WHAT TO WORK ON: Only the lines from the top of the data through the line with "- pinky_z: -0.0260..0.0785" should be repeated, each exactly as written.

GIVEN RECORDS:
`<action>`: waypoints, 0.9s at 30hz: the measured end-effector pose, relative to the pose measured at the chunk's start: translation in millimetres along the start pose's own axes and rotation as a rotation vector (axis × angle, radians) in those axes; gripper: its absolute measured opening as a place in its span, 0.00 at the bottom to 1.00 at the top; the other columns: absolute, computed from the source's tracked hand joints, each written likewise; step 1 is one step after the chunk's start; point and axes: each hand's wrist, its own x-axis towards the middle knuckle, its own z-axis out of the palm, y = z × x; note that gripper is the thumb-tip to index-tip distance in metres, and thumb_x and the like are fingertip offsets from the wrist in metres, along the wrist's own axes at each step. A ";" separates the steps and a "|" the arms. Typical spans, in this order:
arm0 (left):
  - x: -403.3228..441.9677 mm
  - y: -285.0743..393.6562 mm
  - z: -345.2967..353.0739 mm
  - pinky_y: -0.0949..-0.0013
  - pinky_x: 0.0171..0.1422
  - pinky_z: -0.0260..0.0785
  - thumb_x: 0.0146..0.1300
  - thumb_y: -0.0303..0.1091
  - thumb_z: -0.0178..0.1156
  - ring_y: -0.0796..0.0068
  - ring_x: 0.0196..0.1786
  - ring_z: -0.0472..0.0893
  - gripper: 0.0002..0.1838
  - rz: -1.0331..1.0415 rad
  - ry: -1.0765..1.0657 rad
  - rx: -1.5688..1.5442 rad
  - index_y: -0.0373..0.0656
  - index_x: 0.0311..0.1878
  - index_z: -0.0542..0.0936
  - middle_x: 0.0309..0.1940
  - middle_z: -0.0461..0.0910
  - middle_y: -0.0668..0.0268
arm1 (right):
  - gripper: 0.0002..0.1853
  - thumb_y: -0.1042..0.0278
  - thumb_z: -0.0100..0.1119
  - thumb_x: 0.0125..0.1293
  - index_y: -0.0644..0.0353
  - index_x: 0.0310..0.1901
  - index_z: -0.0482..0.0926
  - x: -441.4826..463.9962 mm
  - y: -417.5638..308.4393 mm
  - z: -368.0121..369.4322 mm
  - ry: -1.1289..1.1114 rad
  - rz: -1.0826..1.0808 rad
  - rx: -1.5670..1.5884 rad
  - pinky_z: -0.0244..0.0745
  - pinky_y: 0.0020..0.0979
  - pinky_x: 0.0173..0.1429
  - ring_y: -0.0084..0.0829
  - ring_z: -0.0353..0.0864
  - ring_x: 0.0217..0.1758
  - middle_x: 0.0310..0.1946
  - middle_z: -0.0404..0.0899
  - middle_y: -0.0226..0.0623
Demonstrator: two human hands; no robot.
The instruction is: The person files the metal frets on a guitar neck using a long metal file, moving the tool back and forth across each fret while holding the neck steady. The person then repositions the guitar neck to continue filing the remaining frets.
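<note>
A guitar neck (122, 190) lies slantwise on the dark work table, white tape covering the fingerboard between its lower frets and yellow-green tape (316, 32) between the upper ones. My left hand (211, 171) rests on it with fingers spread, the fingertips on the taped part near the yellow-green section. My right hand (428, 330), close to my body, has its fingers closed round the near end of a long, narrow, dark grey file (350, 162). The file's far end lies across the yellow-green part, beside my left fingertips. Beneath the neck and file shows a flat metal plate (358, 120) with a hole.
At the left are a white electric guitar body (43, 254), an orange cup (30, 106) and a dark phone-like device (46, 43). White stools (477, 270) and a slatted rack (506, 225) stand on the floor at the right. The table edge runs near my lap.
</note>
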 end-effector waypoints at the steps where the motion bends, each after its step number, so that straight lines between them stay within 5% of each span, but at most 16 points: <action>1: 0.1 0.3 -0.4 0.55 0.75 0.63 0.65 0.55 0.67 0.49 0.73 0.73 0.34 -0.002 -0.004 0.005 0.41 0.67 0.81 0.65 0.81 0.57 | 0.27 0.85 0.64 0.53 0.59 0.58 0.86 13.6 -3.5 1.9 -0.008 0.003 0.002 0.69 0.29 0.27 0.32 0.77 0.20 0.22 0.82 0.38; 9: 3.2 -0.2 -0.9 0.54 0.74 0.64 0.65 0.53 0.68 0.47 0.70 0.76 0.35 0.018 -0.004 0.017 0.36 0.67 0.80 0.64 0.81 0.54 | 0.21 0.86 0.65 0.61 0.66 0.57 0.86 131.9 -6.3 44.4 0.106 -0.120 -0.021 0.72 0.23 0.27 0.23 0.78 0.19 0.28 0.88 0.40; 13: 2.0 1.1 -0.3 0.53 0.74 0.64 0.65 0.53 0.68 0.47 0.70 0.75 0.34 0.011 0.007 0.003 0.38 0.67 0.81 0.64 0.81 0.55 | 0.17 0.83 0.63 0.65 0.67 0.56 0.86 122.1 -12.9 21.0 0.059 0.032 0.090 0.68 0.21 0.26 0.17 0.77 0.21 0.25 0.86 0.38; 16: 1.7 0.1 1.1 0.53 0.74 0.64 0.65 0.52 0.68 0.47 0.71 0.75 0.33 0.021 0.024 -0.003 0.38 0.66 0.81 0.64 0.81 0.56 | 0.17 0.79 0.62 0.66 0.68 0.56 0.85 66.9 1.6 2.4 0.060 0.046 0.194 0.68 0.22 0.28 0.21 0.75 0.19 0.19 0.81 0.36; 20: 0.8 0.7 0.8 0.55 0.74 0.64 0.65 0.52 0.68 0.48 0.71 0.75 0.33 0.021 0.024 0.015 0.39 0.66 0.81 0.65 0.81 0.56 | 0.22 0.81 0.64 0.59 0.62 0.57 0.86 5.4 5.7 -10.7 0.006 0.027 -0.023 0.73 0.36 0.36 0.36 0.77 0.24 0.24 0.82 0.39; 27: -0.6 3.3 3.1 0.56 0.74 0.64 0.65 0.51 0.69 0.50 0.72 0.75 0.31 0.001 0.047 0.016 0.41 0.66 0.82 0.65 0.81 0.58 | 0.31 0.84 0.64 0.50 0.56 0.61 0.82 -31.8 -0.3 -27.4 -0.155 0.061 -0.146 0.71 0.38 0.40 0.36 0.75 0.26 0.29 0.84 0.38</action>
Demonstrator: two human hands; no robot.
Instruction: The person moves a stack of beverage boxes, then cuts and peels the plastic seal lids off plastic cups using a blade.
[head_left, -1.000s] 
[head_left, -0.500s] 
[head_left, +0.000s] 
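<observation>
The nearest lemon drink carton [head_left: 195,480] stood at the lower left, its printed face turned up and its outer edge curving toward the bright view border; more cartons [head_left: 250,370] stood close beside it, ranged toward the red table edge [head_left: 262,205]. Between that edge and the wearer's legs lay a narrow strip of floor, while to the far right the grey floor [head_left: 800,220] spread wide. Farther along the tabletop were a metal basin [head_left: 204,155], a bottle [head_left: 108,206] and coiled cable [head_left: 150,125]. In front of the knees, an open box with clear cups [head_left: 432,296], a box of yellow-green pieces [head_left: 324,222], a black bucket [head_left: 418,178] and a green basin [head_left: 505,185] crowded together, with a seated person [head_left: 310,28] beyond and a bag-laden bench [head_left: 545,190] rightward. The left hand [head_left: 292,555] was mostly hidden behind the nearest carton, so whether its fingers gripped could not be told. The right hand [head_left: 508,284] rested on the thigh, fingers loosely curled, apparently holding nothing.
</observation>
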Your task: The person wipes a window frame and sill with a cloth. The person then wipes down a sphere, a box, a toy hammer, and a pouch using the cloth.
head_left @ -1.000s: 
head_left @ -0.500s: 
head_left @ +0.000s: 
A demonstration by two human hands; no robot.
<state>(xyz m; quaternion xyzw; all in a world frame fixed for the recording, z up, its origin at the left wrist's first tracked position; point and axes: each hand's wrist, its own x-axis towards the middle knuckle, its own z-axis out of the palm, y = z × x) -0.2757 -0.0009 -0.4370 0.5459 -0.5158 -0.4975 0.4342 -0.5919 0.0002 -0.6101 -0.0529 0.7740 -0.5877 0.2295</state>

PROBLEM SOLUTION:
`<action>`: waypoints, 0.9s at 30hz: the measured end-effector pose, relative to the pose measured at the chunk's start: translation in millimetres along the start pose's own axes and rotation as a rotation vector (axis × angle, radians) in those axes; gripper: its absolute measured opening as a place in its span, 0.00 at the bottom to 1.00 at the top; the other columns: absolute, computed from the source's tracked hand joints, each written likewise; step 1 is one step after the chunk's start; point and axes: each hand's wrist, its own x-axis towards the middle knuckle, its own z-axis out of the palm, y = z × x; note that gripper is the thumb-tip to index-tip distance in metres, and thumb_x and the like are fingertip offsets from the wrist in metres, along the wrist's own axes at each step. A ";" separates the steps and a "|" the arms. Typical spans, in this order:
arm0 (left):
  - x: -403.3228..441.9677 mm
  - y: -285.0743..393.6562 mm
  - z: -345.2967..353.0739 mm
  - pinky_y: -0.0949..-0.0013
  - pinky_x: 0.0171..0.1422
  - pinky_z: -0.0260..0.0785

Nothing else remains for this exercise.